Stack Overflow Architecture
Update 2: Stack Overflow Architecture Update - Now At 95 Million Page Views A Month
Update: Startup – ASP.NET MVC, Cloud Scale & Deployment shows an interesting alternative approach for a Windows stack using ServerPath/GoGrid for a dedicated database machine, elastic VMs for the front end, and a free load balancer.
Stack Overflow is a much loved programmer question and answer site written by two guys nobody has ever heard of before. Well, not exactly. The site was created by top programmer and blog stars Jeff Atwood and Joel Spolsky. In that sense Stack Overflow is like a celebrity owned restaurant, only it should be around for a while. Joel estimates 1/3 of all the programmers in the world have used the site so they must be serving up something good.

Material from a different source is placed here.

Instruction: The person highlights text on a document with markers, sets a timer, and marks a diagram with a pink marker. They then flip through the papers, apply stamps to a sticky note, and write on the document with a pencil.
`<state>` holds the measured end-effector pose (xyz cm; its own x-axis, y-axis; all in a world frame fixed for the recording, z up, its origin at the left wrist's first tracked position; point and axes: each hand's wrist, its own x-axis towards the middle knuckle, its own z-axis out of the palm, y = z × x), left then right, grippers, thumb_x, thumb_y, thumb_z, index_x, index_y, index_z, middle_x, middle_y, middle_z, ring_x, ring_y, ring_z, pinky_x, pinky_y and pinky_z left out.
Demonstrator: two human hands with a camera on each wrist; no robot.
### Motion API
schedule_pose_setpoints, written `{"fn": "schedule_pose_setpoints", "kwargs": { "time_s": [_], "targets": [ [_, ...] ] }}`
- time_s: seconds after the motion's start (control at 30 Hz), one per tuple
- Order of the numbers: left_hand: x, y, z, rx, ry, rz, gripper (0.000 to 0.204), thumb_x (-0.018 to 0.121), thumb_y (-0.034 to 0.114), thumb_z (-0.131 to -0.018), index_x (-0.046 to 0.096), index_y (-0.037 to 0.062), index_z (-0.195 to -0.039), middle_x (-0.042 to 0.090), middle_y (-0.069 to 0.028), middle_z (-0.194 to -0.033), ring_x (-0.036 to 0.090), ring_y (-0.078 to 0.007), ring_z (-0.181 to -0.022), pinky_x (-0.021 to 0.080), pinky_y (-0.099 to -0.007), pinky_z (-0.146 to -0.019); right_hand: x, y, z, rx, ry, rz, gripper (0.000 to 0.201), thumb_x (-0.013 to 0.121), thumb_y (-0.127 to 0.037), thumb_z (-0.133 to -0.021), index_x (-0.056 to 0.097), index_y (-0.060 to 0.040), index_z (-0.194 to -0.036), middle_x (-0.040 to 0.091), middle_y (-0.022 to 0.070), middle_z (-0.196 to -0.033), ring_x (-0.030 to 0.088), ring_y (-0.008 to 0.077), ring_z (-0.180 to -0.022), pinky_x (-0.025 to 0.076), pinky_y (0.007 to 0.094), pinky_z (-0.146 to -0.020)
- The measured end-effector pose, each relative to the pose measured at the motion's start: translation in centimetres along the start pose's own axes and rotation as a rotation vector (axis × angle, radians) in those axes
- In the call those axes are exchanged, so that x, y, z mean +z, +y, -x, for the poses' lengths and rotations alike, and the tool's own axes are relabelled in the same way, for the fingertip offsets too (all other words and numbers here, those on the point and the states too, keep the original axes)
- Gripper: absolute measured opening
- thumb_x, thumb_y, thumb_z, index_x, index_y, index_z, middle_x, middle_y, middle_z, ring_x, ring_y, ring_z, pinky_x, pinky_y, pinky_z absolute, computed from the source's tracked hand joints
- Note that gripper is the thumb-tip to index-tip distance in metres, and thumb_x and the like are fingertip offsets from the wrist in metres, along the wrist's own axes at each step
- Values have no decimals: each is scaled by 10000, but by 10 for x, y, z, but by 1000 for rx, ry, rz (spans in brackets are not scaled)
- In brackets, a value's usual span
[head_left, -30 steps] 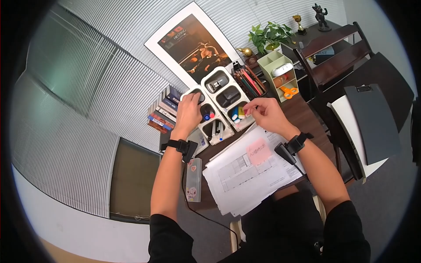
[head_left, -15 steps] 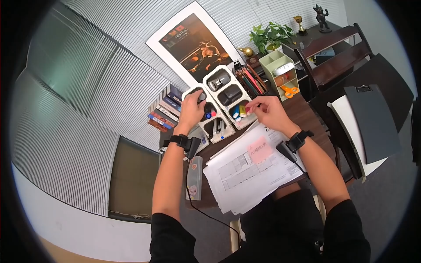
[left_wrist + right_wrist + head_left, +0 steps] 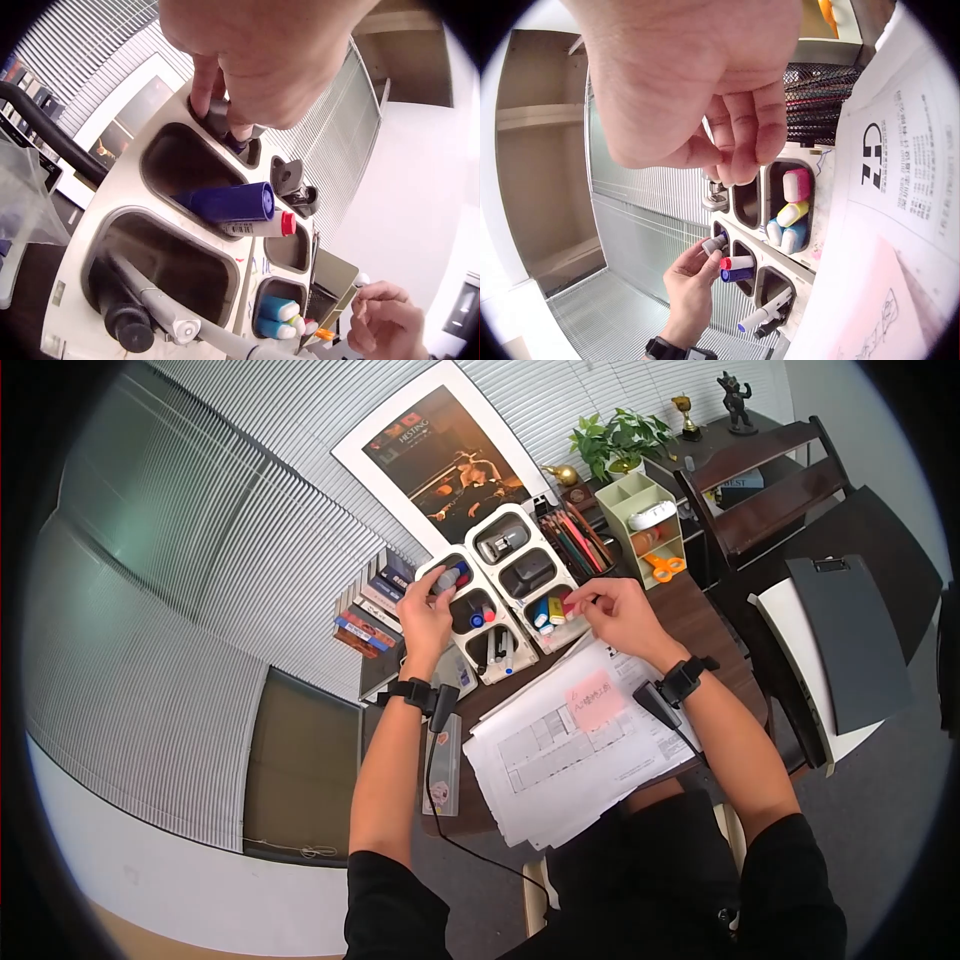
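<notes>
My left hand [image 3: 425, 618] is at the far-left compartment of the white organizer [image 3: 124, 187], pinching a small grey cylinder [image 3: 714, 244] between thumb and fingers. Something blue shows beside the cylinder, partly hidden by the fingers in the left wrist view. In the compartment just nearer lie a thick blue marker [image 3: 225, 202] and a white marker with a red cap [image 3: 262, 225]. Over the near right compartment hovers my right hand [image 3: 622, 618], fingers loosely bent and nothing between them. Below it are a pink block-shaped item [image 3: 796, 184], a yellow one [image 3: 793, 214] and blue-and-white ones [image 3: 791, 238].
Slim pens [image 3: 497, 652] stand in the nearest left compartment. Behind are a mesh holder of pencils [image 3: 578, 545] and a green caddy [image 3: 630, 490] with orange scissors [image 3: 662, 567]. Papers [image 3: 540, 770] cover the desk front; books [image 3: 375, 610] stand at left.
My left hand has drawn back a little with the grey cylinder, so more of it and blue and red items in that compartment show. The right hand stays nearly still.
</notes>
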<state>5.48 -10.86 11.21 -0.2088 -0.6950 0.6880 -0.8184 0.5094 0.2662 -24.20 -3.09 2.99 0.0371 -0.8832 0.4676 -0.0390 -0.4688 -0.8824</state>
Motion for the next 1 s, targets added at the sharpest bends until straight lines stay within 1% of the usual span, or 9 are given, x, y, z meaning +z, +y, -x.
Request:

I fell in deep like with Stack Overflow for purely selfish reasons, it helped me solve a few difficult problems that were jabbing my eyes out with pain. I also appreciate their no-apologies anthropologically based design philosophy. Use design to engineer in the behaviours you want to encourage and minimize the responses you want to discourage. It's the conscious awareness of the mechanisms that creates such a satisfying synergy.
What is key about the Stack Overflow story for me is the strong case they make for scale up as a viable solution for a certain potentially large class of problems. The publicity these days is all going scale out using NoSQL databases.
If you need to Google scale then you really have no choice but to go the NoSQL direction. But Stack Overflow is not Google and neither are most sites. When thinking about your design options keep Stack Overflow in mind. In this era of multi-core, large RAM machines and advances in parallel programming techniques, scale up is still a viable strategy and shouldn't be tossed aside just because it's not cool anymore. Maybe someday we'll have the best of both worlds, but for now there's a big painful choice to be made and that choice decides your fate.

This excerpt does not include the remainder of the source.